Grenzen ins Ungewisse

In der interdisziplinären Gruppenausstellung beschäftigen sich Künstler:innen aus Mittel-, Ost- und Südosteuropa auf sehr persönliche und zugleich hochpolitische Weise mit Fragen von Nation, Zugehörigkeit, Autonomie, Selbstbestimmung, Identität und Abschied. 

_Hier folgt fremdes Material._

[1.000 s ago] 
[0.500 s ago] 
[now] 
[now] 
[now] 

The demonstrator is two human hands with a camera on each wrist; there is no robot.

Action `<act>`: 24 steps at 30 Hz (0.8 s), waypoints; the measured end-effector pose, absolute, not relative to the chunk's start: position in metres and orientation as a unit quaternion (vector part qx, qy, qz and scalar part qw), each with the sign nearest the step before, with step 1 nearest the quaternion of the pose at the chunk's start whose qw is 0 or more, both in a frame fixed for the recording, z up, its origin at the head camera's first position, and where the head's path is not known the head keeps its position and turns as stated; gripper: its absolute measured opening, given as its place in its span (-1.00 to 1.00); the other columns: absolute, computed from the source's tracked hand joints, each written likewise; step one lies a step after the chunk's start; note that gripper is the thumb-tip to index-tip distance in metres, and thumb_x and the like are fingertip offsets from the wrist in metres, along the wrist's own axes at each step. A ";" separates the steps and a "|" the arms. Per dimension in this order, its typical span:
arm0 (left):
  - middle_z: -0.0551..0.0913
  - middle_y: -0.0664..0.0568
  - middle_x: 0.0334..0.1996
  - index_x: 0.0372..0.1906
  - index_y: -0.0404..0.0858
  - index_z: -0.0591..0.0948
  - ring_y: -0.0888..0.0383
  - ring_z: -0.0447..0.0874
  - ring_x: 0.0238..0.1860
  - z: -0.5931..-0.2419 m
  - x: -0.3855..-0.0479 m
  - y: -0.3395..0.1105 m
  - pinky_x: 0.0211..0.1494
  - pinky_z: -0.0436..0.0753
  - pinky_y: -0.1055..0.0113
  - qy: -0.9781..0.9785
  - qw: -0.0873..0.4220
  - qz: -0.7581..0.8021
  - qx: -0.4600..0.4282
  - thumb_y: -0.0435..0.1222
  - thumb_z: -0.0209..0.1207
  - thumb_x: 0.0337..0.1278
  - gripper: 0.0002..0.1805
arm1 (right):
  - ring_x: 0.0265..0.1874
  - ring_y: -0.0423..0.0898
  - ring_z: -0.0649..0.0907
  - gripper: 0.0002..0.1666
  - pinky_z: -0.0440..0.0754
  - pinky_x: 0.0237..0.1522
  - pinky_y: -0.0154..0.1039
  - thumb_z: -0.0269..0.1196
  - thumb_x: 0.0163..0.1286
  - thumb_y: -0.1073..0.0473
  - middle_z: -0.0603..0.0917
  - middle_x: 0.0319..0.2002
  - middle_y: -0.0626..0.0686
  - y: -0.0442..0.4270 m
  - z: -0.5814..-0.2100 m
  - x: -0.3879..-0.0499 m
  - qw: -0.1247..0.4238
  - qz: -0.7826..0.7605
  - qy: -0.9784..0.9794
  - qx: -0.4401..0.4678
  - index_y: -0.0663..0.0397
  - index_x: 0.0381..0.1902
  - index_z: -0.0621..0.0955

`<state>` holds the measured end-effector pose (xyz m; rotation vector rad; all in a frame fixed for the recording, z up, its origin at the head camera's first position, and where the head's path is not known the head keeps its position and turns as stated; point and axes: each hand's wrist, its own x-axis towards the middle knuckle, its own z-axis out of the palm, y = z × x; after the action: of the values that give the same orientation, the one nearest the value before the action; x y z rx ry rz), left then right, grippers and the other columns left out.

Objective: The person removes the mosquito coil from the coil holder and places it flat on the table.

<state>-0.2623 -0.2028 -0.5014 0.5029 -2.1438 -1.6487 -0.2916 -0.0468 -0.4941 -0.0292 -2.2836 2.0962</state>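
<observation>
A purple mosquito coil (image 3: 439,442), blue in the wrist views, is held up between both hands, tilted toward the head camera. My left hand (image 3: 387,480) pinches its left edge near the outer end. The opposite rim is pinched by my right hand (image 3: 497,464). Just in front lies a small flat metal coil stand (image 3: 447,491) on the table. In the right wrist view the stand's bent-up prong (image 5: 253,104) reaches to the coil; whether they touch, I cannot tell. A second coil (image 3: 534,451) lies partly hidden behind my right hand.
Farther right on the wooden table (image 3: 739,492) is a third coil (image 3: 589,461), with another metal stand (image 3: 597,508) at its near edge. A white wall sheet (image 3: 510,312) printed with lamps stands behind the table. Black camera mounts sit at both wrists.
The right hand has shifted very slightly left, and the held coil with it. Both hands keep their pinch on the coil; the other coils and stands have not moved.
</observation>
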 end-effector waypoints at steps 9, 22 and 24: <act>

Der Krieg in der Ukraine ist eine Zäsur. Kriege verschieben Grenzen in jeglicher Hinsicht: persönliche, politische und moralische. Was macht es mit Menschen, zum Spielball solcher Grenzverschiebungen zu werden? Wie lassen sich diese überwältigenden Erfahrungen verarbeiten? Und wie kann eine künstlerische Auseinandersetzung damit aussehen?  

Die ausgewählten Künstler:innen nähern sich über die spezifische Materialität ihrer Arbeiten den Grenzverschiebungen im Innen und Außen an: Wie fühlt sich Sehnsucht nach einer Heimat an, die es nicht mehr gibt? Zum Beispiel weil man in einem Land geboren wurde, das nicht mehr existiert oder aktuell besetzt und zerstört ist. Dabei spielen Kindheitserinnerungen an die Kriege auf dem Balkan und die Transformationsprozesse der 90er-Jahre in den postsozialistischen Staaten eine Rolle. Was ist das Material von Nation und wer verfügt darüber?  

Vom 15.7.2022 bis 28.8.2022
Vernissage: 14.7.2022, 17:00 Uhr

Eintritt frei; Ticket erforderlich. Vorverkauf ab 1.6.2022


Öffnungszeiten: Mittwoch bis Sonntag, 12:00 - 20:00 Uhr.
Gastronomische Begleitung der Ausstellung durch das Café Urania; Freitag und Samstag bis 22:00 Uhr im Urania-Garten.